You can substitute cooked spinach for the fueru wakame.
It’s easy to use a lot of the sauce (not to brag, but it’s really tasty). Feel free to double the amount of the sauce if you’d like more.
The bowl tastes great cold and can be served that way. If you do want to reheat, remove the raw avocado, lettuce, and cucumber before doing so, and add it back afterward.
Packaged salad greens make a good substitute for the lettuce.

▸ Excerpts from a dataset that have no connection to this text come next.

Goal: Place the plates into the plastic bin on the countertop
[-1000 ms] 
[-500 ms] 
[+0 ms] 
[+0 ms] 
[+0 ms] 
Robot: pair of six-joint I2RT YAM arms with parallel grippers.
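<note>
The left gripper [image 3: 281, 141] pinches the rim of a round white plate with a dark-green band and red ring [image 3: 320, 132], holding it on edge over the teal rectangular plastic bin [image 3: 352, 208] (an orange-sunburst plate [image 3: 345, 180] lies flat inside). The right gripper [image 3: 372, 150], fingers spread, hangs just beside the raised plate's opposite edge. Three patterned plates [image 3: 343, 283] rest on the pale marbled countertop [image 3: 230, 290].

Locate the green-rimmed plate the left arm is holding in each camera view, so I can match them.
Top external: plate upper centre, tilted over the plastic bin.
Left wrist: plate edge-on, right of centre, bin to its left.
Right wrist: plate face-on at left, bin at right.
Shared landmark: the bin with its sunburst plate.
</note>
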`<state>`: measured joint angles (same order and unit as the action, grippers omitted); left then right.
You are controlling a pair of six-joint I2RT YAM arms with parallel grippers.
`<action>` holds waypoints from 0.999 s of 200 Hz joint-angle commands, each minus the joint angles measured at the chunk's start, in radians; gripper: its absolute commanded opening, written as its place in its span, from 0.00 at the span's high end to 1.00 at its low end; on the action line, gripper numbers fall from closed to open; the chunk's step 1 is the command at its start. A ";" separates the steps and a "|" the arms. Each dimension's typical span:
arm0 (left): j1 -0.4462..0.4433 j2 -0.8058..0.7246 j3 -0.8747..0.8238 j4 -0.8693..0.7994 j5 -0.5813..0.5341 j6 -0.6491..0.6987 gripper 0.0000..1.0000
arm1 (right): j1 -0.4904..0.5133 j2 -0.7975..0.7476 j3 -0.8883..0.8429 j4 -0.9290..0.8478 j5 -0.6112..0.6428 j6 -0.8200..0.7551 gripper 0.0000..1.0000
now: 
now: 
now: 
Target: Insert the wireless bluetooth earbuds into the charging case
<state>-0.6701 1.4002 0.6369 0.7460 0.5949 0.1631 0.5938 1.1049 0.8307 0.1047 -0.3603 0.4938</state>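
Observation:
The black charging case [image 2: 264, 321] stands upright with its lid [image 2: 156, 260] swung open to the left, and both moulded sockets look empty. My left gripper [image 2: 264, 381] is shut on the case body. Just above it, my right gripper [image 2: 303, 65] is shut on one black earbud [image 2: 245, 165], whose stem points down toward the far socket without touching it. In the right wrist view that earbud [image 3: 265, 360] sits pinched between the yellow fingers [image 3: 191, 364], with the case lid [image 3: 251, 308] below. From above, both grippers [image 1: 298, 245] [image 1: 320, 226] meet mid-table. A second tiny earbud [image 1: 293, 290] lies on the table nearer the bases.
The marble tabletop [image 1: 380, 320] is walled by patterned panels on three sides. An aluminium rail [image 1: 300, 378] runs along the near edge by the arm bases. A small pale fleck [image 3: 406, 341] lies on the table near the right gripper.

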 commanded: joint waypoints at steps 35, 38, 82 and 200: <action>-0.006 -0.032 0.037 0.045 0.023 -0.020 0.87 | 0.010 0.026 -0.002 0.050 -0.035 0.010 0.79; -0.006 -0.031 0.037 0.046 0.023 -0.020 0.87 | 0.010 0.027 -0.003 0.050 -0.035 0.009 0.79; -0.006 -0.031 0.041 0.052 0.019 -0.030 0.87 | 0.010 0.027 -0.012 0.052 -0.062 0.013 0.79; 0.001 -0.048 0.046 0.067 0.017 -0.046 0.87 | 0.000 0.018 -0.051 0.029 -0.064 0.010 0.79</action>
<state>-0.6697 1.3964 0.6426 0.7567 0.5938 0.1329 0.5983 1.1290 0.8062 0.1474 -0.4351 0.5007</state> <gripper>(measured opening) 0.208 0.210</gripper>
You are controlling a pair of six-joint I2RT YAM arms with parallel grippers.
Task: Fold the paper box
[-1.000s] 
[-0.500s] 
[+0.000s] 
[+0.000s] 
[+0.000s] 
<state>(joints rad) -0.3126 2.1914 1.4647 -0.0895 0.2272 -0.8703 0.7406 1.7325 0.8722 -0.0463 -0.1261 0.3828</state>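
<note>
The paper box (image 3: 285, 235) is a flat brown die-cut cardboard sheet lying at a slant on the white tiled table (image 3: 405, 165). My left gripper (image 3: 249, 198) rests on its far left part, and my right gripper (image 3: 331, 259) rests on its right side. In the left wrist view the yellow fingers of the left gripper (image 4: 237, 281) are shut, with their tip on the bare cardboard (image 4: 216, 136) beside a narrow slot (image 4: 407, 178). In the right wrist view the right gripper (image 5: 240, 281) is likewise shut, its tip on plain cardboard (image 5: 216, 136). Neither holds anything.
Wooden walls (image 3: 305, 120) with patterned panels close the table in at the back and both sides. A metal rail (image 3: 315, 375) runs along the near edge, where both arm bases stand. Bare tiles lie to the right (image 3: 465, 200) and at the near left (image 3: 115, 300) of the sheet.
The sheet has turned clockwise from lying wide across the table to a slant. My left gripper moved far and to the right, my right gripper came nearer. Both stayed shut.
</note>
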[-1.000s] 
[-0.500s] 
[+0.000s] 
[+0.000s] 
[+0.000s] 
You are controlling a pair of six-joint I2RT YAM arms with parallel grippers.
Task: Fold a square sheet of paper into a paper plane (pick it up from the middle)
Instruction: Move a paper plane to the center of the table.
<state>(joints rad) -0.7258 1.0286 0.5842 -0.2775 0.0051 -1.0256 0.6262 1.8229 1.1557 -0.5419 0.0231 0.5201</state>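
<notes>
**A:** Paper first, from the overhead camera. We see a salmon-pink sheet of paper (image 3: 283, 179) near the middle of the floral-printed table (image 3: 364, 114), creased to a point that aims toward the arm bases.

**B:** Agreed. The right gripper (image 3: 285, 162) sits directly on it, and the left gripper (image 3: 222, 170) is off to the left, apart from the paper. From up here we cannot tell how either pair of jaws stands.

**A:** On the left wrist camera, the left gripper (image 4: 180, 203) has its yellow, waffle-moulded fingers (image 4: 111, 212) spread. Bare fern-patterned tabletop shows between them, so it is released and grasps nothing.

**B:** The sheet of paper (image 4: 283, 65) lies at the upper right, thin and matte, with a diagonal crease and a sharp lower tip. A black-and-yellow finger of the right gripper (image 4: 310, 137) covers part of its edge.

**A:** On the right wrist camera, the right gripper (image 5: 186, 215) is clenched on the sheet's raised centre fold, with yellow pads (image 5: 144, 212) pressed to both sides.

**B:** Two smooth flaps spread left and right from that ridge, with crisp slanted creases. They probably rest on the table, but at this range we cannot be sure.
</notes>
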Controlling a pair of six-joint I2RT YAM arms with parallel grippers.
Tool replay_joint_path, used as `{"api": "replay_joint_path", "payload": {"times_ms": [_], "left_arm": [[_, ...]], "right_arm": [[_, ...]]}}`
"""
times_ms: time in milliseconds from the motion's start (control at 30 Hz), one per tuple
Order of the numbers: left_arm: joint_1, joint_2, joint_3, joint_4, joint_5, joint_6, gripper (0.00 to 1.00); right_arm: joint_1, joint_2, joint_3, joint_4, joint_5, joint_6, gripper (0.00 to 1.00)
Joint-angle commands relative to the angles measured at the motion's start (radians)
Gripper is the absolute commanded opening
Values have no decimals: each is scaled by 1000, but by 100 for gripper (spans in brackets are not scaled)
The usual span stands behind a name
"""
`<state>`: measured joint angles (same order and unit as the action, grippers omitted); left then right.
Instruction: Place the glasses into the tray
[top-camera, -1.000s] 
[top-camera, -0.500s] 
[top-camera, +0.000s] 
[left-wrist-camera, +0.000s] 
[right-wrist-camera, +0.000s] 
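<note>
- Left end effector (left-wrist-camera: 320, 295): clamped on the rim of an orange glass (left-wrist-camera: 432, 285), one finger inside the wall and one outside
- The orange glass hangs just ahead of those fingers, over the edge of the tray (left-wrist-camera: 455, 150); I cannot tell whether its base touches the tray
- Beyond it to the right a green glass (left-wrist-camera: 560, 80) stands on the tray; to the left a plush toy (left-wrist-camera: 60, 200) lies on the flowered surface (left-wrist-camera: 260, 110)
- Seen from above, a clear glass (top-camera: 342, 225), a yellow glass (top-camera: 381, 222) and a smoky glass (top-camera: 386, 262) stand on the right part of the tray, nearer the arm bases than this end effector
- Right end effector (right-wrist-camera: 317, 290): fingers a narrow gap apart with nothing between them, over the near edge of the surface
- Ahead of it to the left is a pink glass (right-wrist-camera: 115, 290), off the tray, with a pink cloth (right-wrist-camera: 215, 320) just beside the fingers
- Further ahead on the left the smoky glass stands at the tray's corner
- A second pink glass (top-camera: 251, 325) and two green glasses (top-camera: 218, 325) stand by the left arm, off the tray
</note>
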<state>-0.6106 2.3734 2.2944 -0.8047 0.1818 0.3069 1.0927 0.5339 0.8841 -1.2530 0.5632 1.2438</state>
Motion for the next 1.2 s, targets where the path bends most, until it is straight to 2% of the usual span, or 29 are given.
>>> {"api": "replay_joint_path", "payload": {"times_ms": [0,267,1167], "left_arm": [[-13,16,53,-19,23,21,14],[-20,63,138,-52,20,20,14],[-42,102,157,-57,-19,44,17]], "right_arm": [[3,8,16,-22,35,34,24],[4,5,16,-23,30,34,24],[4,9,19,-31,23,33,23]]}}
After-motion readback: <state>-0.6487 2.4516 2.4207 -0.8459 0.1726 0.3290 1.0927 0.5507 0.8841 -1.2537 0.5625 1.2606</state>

If you can get your hands on some umeboshi plums, try a few slices of one with the Buddha bowl. It’s a garnish unlike any other.
The recipe will likely produce more sauce than you need. It will keep for a week in the fridge and can be used on practically anything.
Japanese Buddha Bowl Meal Prep
- 1 pound sweet potato roasted
- 3/4 cup mixed grains
- 1 pound tofu baked
- 1 Tablespoon fueru wakame rehydrated and drained
- 3 cups lettuce romaine, chopped
- 2 carrots shredded
- 1 cucumber sliced
- 2 avocados sliced
- 2 red radishes sliced
- 1 cup corn kernels canned, drained
- 1/2 cup vegan mayonnaise
- 4 Tablespoons toasted sesame seeds
- 3 Tablespoons rice vinegar
- 1 Tablespoon soy sauce
- 1 Tablespoon maple syrup
- Cook mixed grains according to the instructions on the package or per your preferred recipe.
- You may buy the tofu pre-baked or cook it according to the recipe listed in the notes. Slice the tofu once baked.
Make the sesame dressing
- Toast the sesame seeds for 2 minutes in a 425-degree oven, just enough so that the seeds start to release their oil. You can do this while the sweet potato is cooking.
- Grind the sesame seeds in a coffee grinder or spice grinder. Be sure to clean any coffee residue out of the grinder beforehand.
- Combine the ground sesame seeds and other ingredients for the dressing in a bowl. Mix well.
Assemble the meal prep bowls
- If you intend to use meal prep containers, divide each of the cooked ingredients (sweet potato, grains, and tofu) and the raw ones (lettuce, fueru wakame, cucumber, corn, carrot, and avocado) evenly among the containers. Divide sauce into small cups and store the cups inside the meal prep containers.
- Alternatively, you can wait until just before you plan to eat. Prepare a bowl with sweet potato, grains, and tofu. Reheat in the microwave until warm, about 2 minutes. Add the cold ingredients, then top with sauce.